The sixteenth century witnessed heroic efforts on the part of good men like Luther, Calvin, Zwingli, Knox, and others toward revitalizing and reforming that which the papists had been perverting and corrupting for nearly a millennium. One of the repercussions of their courageous work was the shattering of papal power over world governments
Sold scriptura, "Scripture alone" was their slogan. They tossed it into the face of the irate papists, stole the hearts of the common people with it, and made it their banner. For all that, as their own movements took separate courses in such areas as church government, polity, and doctrine, they fell prey to the same thing that had conceived and given birth to popery
Creeds of men took the place of Roman sovereignty for many of those that had been salvaged from Catholicism.

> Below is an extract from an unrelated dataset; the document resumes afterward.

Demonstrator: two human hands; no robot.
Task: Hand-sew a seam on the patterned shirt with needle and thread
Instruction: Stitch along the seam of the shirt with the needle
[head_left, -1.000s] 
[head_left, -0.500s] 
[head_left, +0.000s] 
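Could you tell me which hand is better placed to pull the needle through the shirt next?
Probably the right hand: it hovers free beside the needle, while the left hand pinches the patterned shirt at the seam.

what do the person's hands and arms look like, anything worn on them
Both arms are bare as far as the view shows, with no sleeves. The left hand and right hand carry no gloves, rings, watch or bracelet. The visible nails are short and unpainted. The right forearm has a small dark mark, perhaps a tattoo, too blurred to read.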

Now "the faith" had two enemies: Roman Catholicism on one hand and Protestant creeds on the other.
Both represented something other than that which the earliest Christians held as their authority.
Sold scriptura had been unseated by the various confessions, creeds and church disciplines. The Bible had been just as thoroughly supplanted by the creeds as it was by the popes. The warring sects and parties were the fruit of another "falling away."

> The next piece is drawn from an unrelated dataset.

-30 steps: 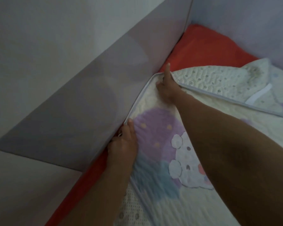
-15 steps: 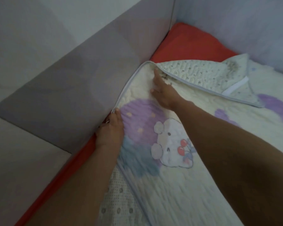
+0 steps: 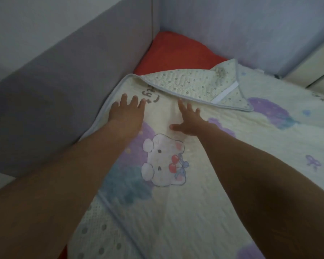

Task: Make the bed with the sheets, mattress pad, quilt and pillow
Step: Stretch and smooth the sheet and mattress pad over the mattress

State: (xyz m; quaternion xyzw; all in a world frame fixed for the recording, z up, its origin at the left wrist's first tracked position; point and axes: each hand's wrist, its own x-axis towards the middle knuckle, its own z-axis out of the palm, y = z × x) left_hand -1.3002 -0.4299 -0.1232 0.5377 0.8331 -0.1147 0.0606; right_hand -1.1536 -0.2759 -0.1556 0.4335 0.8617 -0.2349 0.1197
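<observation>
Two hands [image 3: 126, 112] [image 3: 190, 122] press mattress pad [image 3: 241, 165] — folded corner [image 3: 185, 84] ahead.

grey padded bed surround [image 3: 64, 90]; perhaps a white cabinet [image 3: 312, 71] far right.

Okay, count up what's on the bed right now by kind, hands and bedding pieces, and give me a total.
Hands: 2, left hand and right hand, both flat on the pad.
Pads: 1, the mattress pad, far corner folded back.
Sheets: 1, the red sheet.
Total: 4
</observation>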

James O'Kelley of the Methodist church, Abner Jones and Elias Smith of the Freewill Baptist communion, Barton W. Stone a Presbyterian, and Thomas and Alexander Campbell of the Seceder Presbyterian church - ( Stone Campbell Movement ) these, with a multitude of others, decried conditions current in denominationalism and broke with it in both spirit and allegiance. The movement which has been the result of their toil and travail has come to be known by religious historians as the "Restoration Movement", since its intention was the restoration of apostolic authority and the order which it brought in the early church.
"To restore" is "to bring back to or put back into a former or original state" (Webster's Third New International Dictionary). Some things addressed:
1. Restoration of the baptism which the early church practiced: immersion "for" or "in order to" remission of sins (Mk. 16:16; Acts 2:38; 22:16; 1 Pet. 3:21; Rom. 6:3-4; Col. 2:12).

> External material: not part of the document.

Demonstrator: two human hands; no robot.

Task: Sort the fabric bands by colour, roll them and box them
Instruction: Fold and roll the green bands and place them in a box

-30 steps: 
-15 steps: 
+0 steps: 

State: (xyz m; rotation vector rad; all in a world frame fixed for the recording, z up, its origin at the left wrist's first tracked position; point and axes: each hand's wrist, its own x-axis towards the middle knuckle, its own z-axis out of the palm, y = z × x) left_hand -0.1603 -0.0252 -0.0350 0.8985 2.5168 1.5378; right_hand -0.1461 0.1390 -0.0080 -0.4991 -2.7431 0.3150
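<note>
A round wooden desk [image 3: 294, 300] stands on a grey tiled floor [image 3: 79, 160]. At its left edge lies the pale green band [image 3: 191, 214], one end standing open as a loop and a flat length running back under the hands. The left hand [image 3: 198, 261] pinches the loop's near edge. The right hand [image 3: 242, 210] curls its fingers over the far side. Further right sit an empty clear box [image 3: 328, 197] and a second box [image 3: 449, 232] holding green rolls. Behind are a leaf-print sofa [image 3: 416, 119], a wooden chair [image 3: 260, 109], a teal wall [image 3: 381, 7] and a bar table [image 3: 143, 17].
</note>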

2. Restoration of the government of the church: congregations were autonomous, severally overseen by a plurality of elders (bishops, pastors) from their own number, qualified for the task (Acts 14:23; 1 Pet. 5:1-5; Phil. 1:1; 1 Tim. 3:lff; Tit. 1:5ff).
3. Restoration of apostolic authority over the individual churches, and the Lordship and headship of Christ over the entire body through the acceptance of Holy Scripture as the full and complete revelation and the sole Divine Law for all Christians (2 Pet. 1:3; 2 Tim. 3:14-17; Jude 3; Rev. 22:18-19).
4. Restoration of the "unity of the Spirit in the bond of peace" by the forsaking of denominational titles and names which demonstrably serve only to separate and divide would-be disciples of Christ (1 Cor. 1:l0ff; 3:4). Let men who follow Jesus be called Christians (Acts 11:26), and aggregates thereof simply "churches of Christ", or "of God" (Rom. 16:16; 1 Cor. 1:2).
5. In short, restoration of the church of Bible times, of fellowship with God. Divinity has always been in the "restoration" business, since Eden anyway. All that God has done in human history has been toward the restoration of alienated humanity to Himself.
The church represented in the very first place a "restoration" of this broken relationship.
Men are always moving away from Him in a million ways - moral, doctrinal, ecclesiastical, etc.
God says to them, "Return, O backsliding children," and to those who would restore that attitude of harmony, "restore such a one."